Exercise aim:
Copy out all lines in the material below that contain the string "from".

Given information:
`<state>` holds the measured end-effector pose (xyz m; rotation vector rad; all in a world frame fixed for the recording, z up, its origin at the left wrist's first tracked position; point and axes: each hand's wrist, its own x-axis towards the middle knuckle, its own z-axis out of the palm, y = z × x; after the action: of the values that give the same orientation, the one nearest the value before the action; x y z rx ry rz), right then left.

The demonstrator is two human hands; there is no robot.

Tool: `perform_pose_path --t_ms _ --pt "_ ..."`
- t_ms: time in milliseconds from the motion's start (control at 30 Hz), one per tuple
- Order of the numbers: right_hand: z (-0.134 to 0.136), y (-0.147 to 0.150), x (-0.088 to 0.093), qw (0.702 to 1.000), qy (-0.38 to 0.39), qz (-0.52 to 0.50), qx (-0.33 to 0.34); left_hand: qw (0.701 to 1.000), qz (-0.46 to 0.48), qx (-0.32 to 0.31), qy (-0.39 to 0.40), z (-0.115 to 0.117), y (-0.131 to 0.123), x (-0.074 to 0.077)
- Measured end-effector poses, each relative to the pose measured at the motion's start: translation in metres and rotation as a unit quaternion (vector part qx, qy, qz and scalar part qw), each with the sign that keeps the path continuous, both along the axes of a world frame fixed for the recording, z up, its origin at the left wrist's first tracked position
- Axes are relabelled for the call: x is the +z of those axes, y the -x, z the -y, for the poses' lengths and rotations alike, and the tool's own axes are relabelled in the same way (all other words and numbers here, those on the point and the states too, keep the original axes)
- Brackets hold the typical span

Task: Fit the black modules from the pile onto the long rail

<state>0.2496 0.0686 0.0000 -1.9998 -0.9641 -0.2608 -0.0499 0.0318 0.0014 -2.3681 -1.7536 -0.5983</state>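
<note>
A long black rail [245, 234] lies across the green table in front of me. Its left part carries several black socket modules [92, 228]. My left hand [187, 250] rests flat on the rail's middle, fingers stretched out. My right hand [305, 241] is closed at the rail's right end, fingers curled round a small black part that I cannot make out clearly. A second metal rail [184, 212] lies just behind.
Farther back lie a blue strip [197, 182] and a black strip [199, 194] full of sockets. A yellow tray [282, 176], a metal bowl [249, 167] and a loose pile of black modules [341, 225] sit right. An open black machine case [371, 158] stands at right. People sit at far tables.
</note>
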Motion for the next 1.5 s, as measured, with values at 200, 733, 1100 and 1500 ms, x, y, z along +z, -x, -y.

Answer section:
- t_ms: time in milliseconds from the motion's start (control at 30 Hz), one per tuple
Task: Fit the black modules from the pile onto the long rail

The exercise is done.